Die Schuldensituation ist immer wieder ein heiß diskutiertes Thema rund um den FC Schalke 04. Während teilweise vor allem in Foren und Blogs schon der Untergang herbei orakelt wird, sind von der offiziellen Vereinsseite viele Beschwichtigungen zu hören. Wie steht es wirklich um S04? – Wirtschaftsexperte Prof. Günter Vornholz mit einer Bestandsaufnahme.

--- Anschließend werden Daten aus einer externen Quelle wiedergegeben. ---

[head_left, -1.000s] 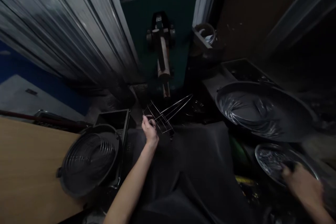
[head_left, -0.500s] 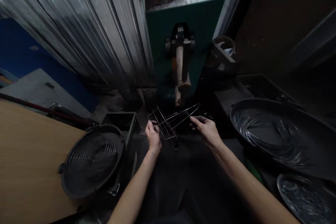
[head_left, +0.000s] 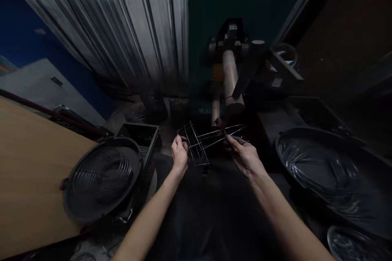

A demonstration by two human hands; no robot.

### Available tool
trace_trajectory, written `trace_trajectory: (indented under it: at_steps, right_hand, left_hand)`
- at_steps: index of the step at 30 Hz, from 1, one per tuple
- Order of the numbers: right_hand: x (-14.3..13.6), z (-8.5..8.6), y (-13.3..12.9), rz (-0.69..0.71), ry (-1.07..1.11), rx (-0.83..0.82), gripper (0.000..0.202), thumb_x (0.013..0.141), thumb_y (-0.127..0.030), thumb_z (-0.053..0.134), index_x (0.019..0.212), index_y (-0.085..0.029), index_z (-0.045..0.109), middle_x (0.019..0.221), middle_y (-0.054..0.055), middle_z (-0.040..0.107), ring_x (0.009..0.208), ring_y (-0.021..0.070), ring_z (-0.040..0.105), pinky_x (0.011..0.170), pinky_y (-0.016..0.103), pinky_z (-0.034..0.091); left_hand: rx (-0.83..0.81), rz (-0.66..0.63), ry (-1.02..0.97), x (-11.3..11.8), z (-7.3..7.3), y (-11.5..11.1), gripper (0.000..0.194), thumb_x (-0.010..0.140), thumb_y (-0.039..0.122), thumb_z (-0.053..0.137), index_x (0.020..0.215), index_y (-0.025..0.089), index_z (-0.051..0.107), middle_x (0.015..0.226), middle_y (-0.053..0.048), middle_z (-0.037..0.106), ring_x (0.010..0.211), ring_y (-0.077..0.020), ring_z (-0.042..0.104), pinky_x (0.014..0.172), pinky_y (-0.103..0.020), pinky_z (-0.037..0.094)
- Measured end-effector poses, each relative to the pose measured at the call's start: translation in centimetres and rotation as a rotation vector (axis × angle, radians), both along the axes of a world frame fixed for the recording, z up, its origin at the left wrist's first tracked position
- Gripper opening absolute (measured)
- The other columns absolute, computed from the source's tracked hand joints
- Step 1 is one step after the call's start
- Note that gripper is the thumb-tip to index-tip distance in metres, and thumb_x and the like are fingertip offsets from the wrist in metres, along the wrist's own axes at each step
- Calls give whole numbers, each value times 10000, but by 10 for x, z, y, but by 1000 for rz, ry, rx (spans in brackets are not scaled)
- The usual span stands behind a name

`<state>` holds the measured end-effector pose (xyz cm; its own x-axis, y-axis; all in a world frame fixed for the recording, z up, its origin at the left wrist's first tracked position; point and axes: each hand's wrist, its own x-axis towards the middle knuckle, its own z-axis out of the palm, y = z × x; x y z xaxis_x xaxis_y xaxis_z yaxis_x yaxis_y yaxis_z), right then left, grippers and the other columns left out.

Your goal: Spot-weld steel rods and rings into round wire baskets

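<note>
A thin wire rack [head_left: 200, 147] of crossed metal rods hangs between my hands, its long pointed loop reaching to the right. My left hand [head_left: 179, 153] is closed on the left end of the rack. At the pointed loop, my right hand [head_left: 243, 153] is closed in a pinch, seemingly on a short rod or the loop's wire; its other fingers are in shadow. Just beyond the rack, the two copper-coloured arms [head_left: 231, 73] of a green machine [head_left: 202, 40] stick out towards me, the lower one close to the loop.
On the left a round black pan [head_left: 73, 208] holds wire rings, beside a black crate [head_left: 156, 128]. To the right stand a large dark basin [head_left: 280, 147] with bent wires and a smaller bowl [head_left: 330, 234] of small metal pieces. A wooden board [head_left: 30, 171] lies far left.
My view has shifted, so the machine appears further right. The upper arm's dark side bar looks swung to the right. My right hand has come in along the loop; both hands keep hold of the rack.
</note>
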<state>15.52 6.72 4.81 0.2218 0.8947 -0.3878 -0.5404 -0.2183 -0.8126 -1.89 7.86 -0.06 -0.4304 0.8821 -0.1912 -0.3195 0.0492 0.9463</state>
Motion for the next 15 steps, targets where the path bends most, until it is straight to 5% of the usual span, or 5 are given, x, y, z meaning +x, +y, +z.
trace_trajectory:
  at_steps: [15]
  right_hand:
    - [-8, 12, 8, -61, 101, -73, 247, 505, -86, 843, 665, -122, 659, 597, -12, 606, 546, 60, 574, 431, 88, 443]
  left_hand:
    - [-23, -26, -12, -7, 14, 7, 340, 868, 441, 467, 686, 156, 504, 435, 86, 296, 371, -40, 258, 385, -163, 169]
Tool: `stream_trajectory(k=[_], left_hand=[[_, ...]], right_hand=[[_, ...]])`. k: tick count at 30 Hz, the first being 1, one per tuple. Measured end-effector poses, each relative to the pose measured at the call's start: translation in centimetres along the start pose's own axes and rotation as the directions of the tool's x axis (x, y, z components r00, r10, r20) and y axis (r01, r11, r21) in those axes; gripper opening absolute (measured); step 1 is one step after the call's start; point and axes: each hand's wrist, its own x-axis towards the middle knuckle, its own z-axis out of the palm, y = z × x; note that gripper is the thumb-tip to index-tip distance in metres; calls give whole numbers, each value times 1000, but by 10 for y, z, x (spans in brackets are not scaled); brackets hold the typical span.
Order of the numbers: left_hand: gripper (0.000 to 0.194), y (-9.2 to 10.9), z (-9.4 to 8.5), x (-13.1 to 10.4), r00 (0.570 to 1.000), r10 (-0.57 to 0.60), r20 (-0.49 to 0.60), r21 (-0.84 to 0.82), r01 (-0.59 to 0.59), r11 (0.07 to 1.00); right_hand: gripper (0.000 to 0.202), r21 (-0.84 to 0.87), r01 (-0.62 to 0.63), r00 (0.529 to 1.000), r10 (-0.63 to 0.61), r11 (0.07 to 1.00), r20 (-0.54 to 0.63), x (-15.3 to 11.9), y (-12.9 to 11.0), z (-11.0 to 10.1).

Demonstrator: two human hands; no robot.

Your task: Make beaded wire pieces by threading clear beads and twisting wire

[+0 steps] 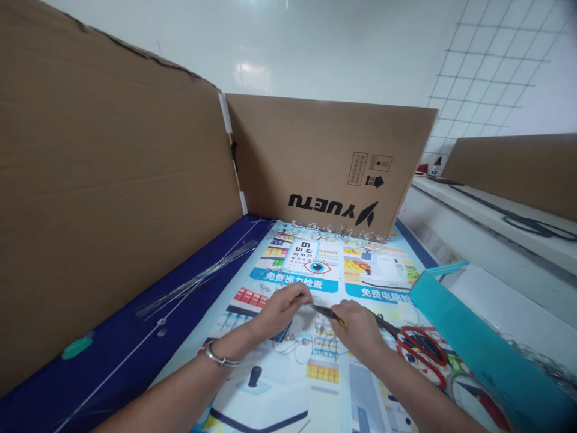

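Centrally, a slim dark pair of pliers is gripped in the closed right hand, its long axis pointing toward ten o'clock at the left hand, whose fingertips are pinched shut on a barely visible thin wire, touching the tip; red-handled scissors lie at three o'clock.

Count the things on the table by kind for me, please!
Red-handled scissors: 1
Small tool in the right hand, tip near the left hand: 1
Teal paper bag: 1
Tape roll: 1
Bundle of thin wires: 1
Printed poster mat: 1
Total: 6
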Motion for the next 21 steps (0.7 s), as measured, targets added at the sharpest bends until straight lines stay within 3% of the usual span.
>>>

Von Prof. Dr. Günter Vornholz
Grundsätzlich wird als Schulden das auf der Passivseite der Bilanz ausgewiesene Fremdkapital eines Unternehmens bezeichnet. Fremdkapital wird einem Verein von Gläubigern zur Verfügung gestellt. Prinzipiell werden Schulden in der Öffentlichkeit eher negativ beurteilt. Sie sind aber ökonomisch notwendig, um damit Vermögenswerte zu schaffen.
Auf Schalke wird zwischen verschiedenen Begrifflichkeiten unterschieden, wenn es um Schulden geht. Die Vereinsspitze verwendet gerne die Finanzverbindlichkeiten, die von 232 Mio. Euro (2009) auf 164 Mio. Euro im Jahr 2014 zurückgegangen sind. Der gesamte Schuldenbestand (einschließlich der Rückstellungen (z. B. für Steuern) und Rechnungsabgrenzungsposten (Verein hat z. B. schon Geld erhalten und muss erst noch eine Leistung erbringen) hat sich im gleichen Zeitraum von knapp 300 Mio. auf gut 230 Mio. Euro verringert. Die Verbindlichkeiten unseres Vereins setzen sich im Wesentlichen aus Anleihen in Höhe von 60 Mio. Euro und aus Verbindlichkeiten bei Kreditinstituten von knapp 60 Mio. Euro zusammen. Eine weitere Verbindlichkeit ist die stille Beteiligung der Stadt Gelsenkirchen in Höhe von 10 Mio. Euro. Auch die Veltins-Arena hat einen Anteil bei den Verbindlichkeiten des Vereins (Konzerns), das dürften nach vor Jahren gemeldeten Plänen noch rund 50 Mio. Euro sein. Aus dem Vorstand ist zu hören, dass der Verein mittelfristig eine Verschuldung von unter 100 Mio. Euro anstrebt.
Zur Beurteilung der Schuldensituation können zum einen die Schulden unseres Vereins mit den geschaffenen Vermögenswerten wie die Arena, das Vereinsgelände oder der Spielerkader verglichen werden. Da diese nach betriebswirtschaftlichen Grundsätzen bewertet werden, bestehen hier erhebliche Interpretationsspielräume. In der offiziellen Bilanz des Konzerns Schalke 04 wird jedes Jahr ein „negatives“ Eigenkapital ausgewiesen, da die Schulden die Vermögenswerte mehr als deutlich übersteigen. Nach Aussagen unseres Vorstands sieht die Situation erheblich besser aus, weil die Vermögenswerte weit höher als die Schulden sind. Der Vorstand berücksichtigt die sogenannten Stillen Reserven, wenn z. B. der potenzielle Transferwert eines Spielers aus dem Nachwuchsbereich viel höher als der in der Bilanz ausgewiesene Buchwert ist.
Zum anderen kann die Entwicklung der Schalker Verbindlichkeiten mit den anderen Bundesligavereinen (Durchschnitt) verglichen werden. Die Verbindlichkeiten sind absolut auf Schalke viermal höher als bei einem anderen Bundesligisten, jedoch hat Schalke auch seine Arena selbst finanziert. In den letzten Jahren konnte Schalke aber seine Schulden abbauen, während die Verbindlichkeiten der anderen Bundesligisten anstiegen. Wenn aber auch das jeweilige Anlagevermögen berücksichtigt wird, dann zeigt sich ein anderes Bild. Das Anlagevermögen von Schalke 04 betrug im letzten Jahrzehnt rund 210 Mio. Euro und ist seitdem um 40 Prozent gesunken. Die anderen Bundesligisten verdoppelten hingegen im letzten Jahrzehnt ihr Vermögen, ohne die Schulden stark auszudehnen. Auf Schalke kam es zu einem gleichzeitigen Abbau von Vermögen und Schulden. Schalke baute seine Schulden vornehmlich dadurch ab, dass zu wenig investiert wurde. Für die kommenden Jahre sind aber Investitionen im Schalker Feld geplant, die aber die Schulden wieder belasten.
Zusammenfassend kann festgehalten werden, dass im Vergleich zu den Vorjahren sich die Verschuldungssituation verbessert hat. Das ist aber zu Lasten der Investitionen gegangen. Der Schuldenabbau sollte für unseren Verein nicht das wichtigste Ziel sein.